Near the end of the night Jewell asked, “What is wrong with you?  Can you tell me?”

I tried to specify my problem tactically.  I know I couldn’t tell her and she didn’t want to ask.  In the end it was time for Jewell to leave the phone.  The time was past midnight and Jewell had to jump off the phone because her mum would have hung up.  

Jewell was real sad to jump off the phone, she really didn’t want to.  Neither did I.  I knew that when I jumped off the phone, harsh realities would bite back at me and I would realize my present.  As an escapist, I use my time to set free my other side.

Tensely Anticipate News From Lyssa

Lyssa has been asleep now for some time.  As the time is 1:07am I think to myself that Lyssa is fast asleep, dreaming a nice dream, and in a world of her own.  Here I am, thinking and patiently waiting.  Here I wait for Lyssa to give me the answers that I have been waiting for.  I am worried yes, but will be somewhat relieved when I find out.

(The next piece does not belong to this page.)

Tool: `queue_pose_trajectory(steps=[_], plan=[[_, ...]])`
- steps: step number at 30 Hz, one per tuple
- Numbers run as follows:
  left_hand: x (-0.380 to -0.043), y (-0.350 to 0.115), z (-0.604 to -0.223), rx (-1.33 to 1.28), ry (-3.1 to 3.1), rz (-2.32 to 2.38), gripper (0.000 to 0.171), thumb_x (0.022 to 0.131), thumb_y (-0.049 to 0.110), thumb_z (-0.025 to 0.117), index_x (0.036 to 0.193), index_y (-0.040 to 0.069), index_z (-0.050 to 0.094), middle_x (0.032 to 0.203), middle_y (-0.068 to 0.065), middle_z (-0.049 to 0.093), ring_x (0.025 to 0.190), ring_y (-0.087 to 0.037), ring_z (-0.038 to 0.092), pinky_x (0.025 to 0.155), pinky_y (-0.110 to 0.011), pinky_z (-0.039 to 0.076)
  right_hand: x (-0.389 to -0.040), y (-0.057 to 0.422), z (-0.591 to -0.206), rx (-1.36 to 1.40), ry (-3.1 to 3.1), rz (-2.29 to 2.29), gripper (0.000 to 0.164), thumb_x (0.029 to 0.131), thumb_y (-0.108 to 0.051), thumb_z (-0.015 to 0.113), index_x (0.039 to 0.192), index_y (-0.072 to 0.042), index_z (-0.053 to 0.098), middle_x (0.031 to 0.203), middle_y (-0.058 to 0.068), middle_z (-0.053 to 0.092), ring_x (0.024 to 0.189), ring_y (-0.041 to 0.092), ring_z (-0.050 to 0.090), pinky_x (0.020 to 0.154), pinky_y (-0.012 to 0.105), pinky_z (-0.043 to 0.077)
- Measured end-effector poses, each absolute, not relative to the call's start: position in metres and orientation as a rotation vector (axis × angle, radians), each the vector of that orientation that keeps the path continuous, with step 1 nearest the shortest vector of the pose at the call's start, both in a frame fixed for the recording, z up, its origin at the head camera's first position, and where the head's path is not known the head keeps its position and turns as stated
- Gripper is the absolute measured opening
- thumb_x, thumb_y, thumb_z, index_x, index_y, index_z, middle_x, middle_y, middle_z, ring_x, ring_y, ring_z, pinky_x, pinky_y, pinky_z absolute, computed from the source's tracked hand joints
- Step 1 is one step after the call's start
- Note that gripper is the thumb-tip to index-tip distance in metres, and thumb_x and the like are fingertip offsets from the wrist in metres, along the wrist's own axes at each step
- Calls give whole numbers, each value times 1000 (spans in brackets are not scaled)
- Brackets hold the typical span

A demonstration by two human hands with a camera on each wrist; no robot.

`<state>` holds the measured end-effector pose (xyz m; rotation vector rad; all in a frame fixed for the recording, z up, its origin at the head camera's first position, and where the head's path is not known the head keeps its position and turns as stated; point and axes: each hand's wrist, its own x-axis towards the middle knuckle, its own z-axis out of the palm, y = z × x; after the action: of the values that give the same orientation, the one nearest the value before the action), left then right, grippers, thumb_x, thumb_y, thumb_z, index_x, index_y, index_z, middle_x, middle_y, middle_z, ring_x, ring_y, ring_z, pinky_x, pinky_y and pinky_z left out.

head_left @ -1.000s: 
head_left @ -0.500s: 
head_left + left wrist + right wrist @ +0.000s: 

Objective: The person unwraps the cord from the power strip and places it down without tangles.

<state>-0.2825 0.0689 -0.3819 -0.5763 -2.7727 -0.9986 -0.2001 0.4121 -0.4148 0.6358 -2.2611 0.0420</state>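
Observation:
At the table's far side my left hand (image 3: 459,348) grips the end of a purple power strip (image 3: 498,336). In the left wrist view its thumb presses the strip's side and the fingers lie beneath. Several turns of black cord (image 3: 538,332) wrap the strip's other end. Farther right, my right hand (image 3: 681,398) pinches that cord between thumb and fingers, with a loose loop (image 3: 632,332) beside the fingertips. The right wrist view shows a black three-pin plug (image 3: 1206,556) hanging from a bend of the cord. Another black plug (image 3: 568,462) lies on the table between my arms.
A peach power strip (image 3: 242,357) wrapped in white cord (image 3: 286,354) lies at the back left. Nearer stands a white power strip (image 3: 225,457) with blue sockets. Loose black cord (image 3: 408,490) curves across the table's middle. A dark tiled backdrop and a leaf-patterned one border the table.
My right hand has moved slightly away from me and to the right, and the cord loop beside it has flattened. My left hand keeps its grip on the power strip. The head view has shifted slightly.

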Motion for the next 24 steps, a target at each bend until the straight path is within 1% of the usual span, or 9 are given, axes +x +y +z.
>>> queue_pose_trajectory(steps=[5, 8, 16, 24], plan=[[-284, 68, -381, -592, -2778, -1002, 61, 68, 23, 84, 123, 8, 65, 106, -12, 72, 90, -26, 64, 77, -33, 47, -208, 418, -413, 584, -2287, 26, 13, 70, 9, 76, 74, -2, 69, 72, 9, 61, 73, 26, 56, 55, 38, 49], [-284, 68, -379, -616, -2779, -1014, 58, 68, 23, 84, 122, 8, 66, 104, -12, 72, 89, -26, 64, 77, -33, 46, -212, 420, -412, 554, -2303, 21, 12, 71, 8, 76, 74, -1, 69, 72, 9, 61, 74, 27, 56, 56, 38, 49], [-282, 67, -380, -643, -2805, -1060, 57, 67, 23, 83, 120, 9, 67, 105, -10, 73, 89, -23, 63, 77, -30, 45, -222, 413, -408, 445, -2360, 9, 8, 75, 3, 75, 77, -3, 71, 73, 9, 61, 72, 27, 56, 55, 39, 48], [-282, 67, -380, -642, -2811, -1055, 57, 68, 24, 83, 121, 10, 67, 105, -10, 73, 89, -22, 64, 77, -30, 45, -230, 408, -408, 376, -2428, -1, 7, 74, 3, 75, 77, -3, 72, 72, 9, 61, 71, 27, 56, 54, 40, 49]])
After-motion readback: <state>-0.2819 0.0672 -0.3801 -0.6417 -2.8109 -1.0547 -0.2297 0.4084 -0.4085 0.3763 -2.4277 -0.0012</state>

Like I said before, this changes completely my frame of thought.  Things on the outside will always be the same to whoever is viewing them.  On the inside, Lyssa and I will be torn and never the same again.

I’m listening to my new CD now.  I have been listening to my newly made instrumental repeatedly, trying to figure out differences and mistakes in the piece.  I know I should get some sleep now.  I’m getting tired and just want to sleep, forget about some things.